Kami saling menyapa dan membalas dengan mengucapkan selamat siang kepada mereka. Tampaknya mereka sudah terbiasa dengan kedatangan para wisatawan di kampung mereka.
Daftar Kunjungan Wisatawan (Dokpri)
Pak Sam mencari rumah kepala kampung untuk membayar ijin masuk kawasan wisata Kampung Selpelei, termasuk Pulau Wayag, Â Kawei dan sekitarnya. Saya melihat pak Sam menyerahkan uang 1 juta rupiah kepada kepala kampung. Dalam surat ijin itu, disebutkan apabila kapal atau speedboat melanggar aturan adat Kampung Selpelei akan dikenakan sanksi adat 2 kali lipat yaitu sebesar 2 juta rupiah.
Membaur dengan anak-anak Kampung Selpelei (Dokpri)
Uniknya di kampung itu disediakan toilet bagi mereka yang ingin buang air. Tak hanya itu, ada sebuah rumah dijadikan warung yang menjual kebutuhan sehari-hari. Ironisnya, pemiliknya warung ternyata orang Jawa Timur.
Setelah mengantongi "surat jalan" dari adat kampung Selpelei, kami melanjutkan perjalanan menuju Pos Wayag melewati Teluk Kabui. Pos ini, bukan hanya untuk melapor kedatangan kami saja tetapi ditetapkan sebagai Kawasan Konservasi Perairan Nasional (KKPN) atau Suaka Alam Perairan (SAP) Waigeo sebelah Barat. Tak heran pos Wayag dikenal sebagai Pos CI (Conservation International).

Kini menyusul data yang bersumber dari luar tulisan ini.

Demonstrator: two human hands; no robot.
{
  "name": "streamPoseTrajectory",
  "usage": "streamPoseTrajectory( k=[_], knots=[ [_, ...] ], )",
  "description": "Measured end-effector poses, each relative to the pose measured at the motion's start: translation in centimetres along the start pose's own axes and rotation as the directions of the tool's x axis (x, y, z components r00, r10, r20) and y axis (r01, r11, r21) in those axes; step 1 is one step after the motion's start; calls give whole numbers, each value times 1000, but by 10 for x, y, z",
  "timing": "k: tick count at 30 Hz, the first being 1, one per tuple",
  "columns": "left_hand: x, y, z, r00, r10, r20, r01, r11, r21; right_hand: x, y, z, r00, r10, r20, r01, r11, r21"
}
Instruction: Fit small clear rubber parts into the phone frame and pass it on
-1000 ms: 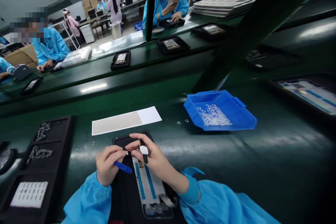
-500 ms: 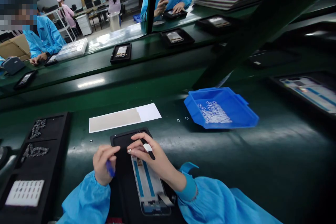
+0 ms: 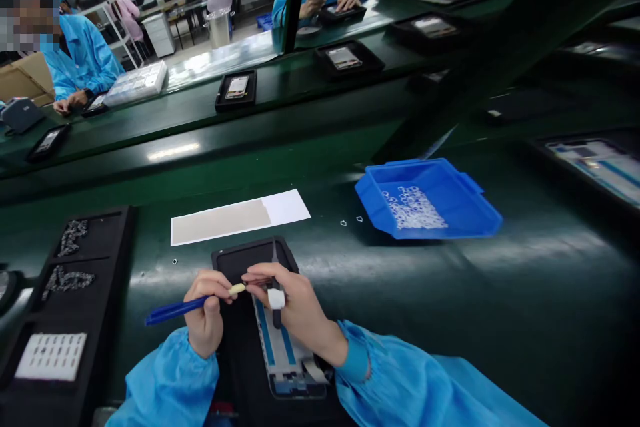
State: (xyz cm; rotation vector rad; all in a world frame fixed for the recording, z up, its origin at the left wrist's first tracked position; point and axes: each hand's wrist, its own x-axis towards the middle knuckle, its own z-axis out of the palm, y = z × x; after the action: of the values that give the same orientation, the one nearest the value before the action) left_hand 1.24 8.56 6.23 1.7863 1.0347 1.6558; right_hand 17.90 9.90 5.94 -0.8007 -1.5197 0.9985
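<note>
My left hand (image 3: 206, 310) is closed round a blue pen-like stick (image 3: 175, 310) with a pale yellow tip (image 3: 237, 289). That tip points right and meets, or nearly meets, the fingertips of my right hand (image 3: 295, 300). Black tweezers (image 3: 277, 318) with a white wrap are tucked between my right fingers, pointing away from me. Thumb and forefinger there pinch together; anything between them is too small to make out. Below both hands lies a phone frame (image 3: 295, 373) with blue strips and a loose grey flex piece (image 3: 314, 369), set in a black tray (image 3: 240, 373).
At right, a blue bin (image 3: 463, 200) holds many small white rings. A white-and-beige sheet (image 3: 225, 223) lies beyond the tray. On the left stands a compartmented black tray (image 3: 107, 267) with small dark parts and a white card (image 3: 51, 356). A dark slanted post (image 3: 480, 73) crosses the upper right.
The blue stick in my left hand has turned from pointing down to lying sideways, its yellow tip now at my right fingertips. The tweezers in my right hand have swung more upright.
</note>
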Motion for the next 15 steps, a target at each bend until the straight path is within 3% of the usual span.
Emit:
streamPoseTrajectory(
  k=[5,8,12,15],
  knots=[
    [3,0,1,1000,-8,0,8,1000,-1,-1,-1,0,999,48,0,-48,997,61],
    [5,2,1,993,-120,-12,119,989,-90,0,0,0,987,158,1,-156,977,148],
    [7,4,0,906,-421,54,419,868,-267,3,2,-1,968,248,-33,-235,947,220],
    [6,5,0,836,-539,106,541,773,-332,3,1,-1,962,266,-65,-245,943,227]
  ],
)
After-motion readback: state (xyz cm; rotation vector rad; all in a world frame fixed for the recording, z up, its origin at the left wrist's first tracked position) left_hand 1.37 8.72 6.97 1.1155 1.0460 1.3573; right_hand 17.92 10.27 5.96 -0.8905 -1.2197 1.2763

Tetiba di dermaga Pos CI, kami disuguhi dengan panorama alam yang sungguh indah. Hamparan pasir putih dengan air laut jernih kebiruan serta aneka macam ikan berenang di pinggir pantai dengan bebasnya.
"Marjo kamari. Lihat di sini banyak ikannya. Tuh lihat ada anak ikan hiu, ikan Moluska, ikan Kakak Tua dan ikan lainnya. Tolong bawa roti ya, untuk kase makan ikan" teriak Holy membuat saya penasaran untuk segera menghampiri.

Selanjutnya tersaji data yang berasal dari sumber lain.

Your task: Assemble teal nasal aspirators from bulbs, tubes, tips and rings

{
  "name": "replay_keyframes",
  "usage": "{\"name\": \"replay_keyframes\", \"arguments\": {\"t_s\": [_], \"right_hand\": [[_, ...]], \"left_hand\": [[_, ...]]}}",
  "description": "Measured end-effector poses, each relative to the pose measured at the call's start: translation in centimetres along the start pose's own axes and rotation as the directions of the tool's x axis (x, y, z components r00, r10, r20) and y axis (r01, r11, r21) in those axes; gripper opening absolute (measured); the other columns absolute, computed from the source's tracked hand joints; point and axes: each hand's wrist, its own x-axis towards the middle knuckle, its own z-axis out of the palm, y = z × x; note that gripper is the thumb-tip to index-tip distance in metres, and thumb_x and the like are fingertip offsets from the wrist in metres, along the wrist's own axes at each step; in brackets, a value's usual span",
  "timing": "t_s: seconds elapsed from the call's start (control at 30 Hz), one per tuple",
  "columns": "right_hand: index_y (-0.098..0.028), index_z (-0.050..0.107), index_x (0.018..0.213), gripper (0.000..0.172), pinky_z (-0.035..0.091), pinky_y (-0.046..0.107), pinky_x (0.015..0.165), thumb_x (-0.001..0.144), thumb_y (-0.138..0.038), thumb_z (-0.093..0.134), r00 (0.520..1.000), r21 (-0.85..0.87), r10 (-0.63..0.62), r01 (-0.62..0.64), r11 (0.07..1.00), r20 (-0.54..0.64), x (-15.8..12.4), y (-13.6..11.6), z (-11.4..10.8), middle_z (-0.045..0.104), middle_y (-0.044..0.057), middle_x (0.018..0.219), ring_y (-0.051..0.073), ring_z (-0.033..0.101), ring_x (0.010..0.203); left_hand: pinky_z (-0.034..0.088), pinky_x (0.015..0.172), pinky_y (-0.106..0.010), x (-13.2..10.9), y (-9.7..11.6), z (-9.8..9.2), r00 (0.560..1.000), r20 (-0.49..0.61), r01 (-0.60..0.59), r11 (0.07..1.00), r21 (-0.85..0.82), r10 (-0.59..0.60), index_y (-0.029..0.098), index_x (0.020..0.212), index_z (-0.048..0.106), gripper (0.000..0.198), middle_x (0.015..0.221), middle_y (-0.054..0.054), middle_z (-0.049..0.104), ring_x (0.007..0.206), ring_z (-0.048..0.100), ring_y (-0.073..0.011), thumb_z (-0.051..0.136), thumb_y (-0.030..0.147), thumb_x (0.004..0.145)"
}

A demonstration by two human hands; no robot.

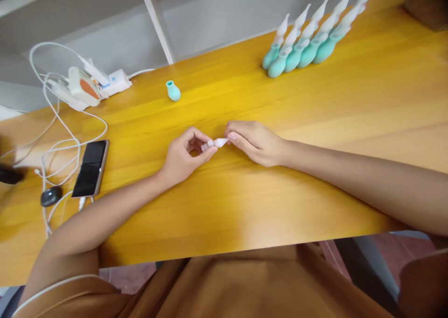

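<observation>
Between my hands, a little above the wooden table, is a small translucent white nozzle (220,143) with a tapered tip. My left hand (187,154) pinches its wider end between thumb and fingers. The fingers of my right hand (255,142) are closed round the narrow tip, whose end they hide. Farther back, to the left, a loose turquoise rubber bulb (174,91) lies with its open neck uppermost in view. At the back right stand several turquoise bulbs (308,55) fitted with white pointed nozzles, grouped close together.
On the left of the table (210,220) lie a black phone (91,168), a dark computer mouse (51,196) and tangled white cables (75,140). A power strip with plugged-in chargers (117,82) sits by the grey wall. A dark brown object (427,5) occupies the far right corner.
</observation>
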Motion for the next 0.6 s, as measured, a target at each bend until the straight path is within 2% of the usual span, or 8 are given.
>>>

Begitu melihat banyaknya ikan, kejenuhan berlayar di atas kapal sirna seketika. Kami berlari-lari di atas pasir putih dan yang paling seru adalah memberi makan ikan-ikan. Saat anak ikan hiu datang, Holy menjerit karena takut digigit. Padahal anak Hiu tidak akan menggigit, kata warga di situ, namun dianjurkan tetap waspada. Bahkan kami diberitahukan agar tidak menangkap ikan karena dianggap melanggar adat "sasi".

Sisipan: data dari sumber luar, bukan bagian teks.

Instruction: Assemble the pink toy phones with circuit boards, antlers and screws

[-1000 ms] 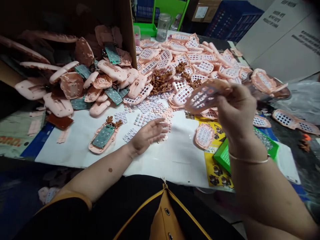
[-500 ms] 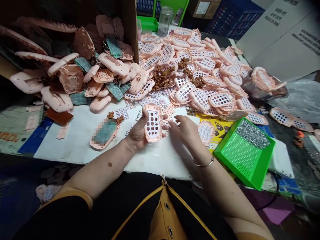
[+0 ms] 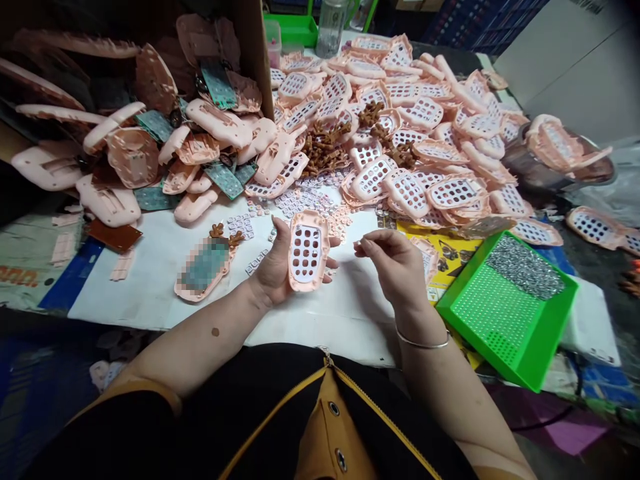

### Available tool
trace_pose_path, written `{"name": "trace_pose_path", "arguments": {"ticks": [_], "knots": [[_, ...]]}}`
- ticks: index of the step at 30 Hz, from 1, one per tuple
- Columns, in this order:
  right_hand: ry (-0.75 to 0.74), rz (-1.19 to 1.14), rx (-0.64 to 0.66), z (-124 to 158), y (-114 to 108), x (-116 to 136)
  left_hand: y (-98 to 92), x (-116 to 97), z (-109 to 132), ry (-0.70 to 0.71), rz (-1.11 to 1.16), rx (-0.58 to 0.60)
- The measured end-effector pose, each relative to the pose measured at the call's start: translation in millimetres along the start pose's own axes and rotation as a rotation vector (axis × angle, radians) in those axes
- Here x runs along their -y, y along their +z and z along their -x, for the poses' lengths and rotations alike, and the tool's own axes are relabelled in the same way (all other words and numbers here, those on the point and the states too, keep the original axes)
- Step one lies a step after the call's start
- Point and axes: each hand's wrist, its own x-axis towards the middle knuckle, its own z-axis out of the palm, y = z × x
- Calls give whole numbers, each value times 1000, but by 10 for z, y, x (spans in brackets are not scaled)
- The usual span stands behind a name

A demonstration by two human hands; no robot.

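Across the palm of my left hand lies a pink plastic shell with a white panel full of holes; the thumb and fingers hold its edges. My right hand hovers just right of it, thumb and forefinger pinched on a small pale button piece. Behind the hands, loose small buttons are scattered over the white sheet. To the left rests another pink shell with a blurred greenish board in it and brown antler-shaped pieces at its top.
A large heap of pink shells covers the back of the table, with brown antler pieces among it. At left, a cardboard box holds shells and green boards. A green tray of screws stands at right.
My right hand has drawn away to the right from the shell, its thumb and forefinger now pinching a small piece. The left hand keeps hold of the shell. The view has shifted slightly.
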Motion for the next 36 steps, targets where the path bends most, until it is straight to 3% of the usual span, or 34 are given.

Makan siang di atas dermaga Pos CI, sungguh mengasyikkan. Sambil menyantap ayam goreng, saya dihibur oleh ikan-ikan yang berenang ke sana ke mari dengan bebasnya. Kejernihan air laut membuat ikan-ikan begitu jelas dipandang mata.
Pasir Putih di Pos CI (Dokpri)
Eksotisme pulau Wayag, ikonnya Raja Ampat, sudah menunggu. Speedboat dinyalakan mesinnya. Pos CI kami tinggalkan. Sesampainya di gugusan pulau Wayag, tiba-tiba hujan turun. Meski tidak terlalu lebat, namun kami batal masuk terowongan pada salah satu pulau. Konon, terowongan ini bagian lain dari daya tarik destinasi wisata ke Wayag. Pak Sam hanya menunjukkan jarinya ke lokasi terowongan itu.
Meski hujan tetap indah (Dokpri)
"Kalau hujan begini saya rasa nggak usah naik ke puncak bukit ya?" tanya saya kepada rombongan. "Terserah Bapak noh, tunggu jo di kapal. Mar torang suka mo naek pak. Rugi jauh-jauh datang nyanda mo naek" kata Sabet dengan logat Manadonya.
Saya sempat ragu. Dalam benak saya, memanjat tebing batu karst penuh resiko. Takut terpeleset jelas terpikirkan apalagi dalam kondisi hujan seperti sekarang. Dalam kegalauan itu, Pak Sam dan isterinya yang berbadan gemuk tampak bersemangat untuk trekking ke puncak.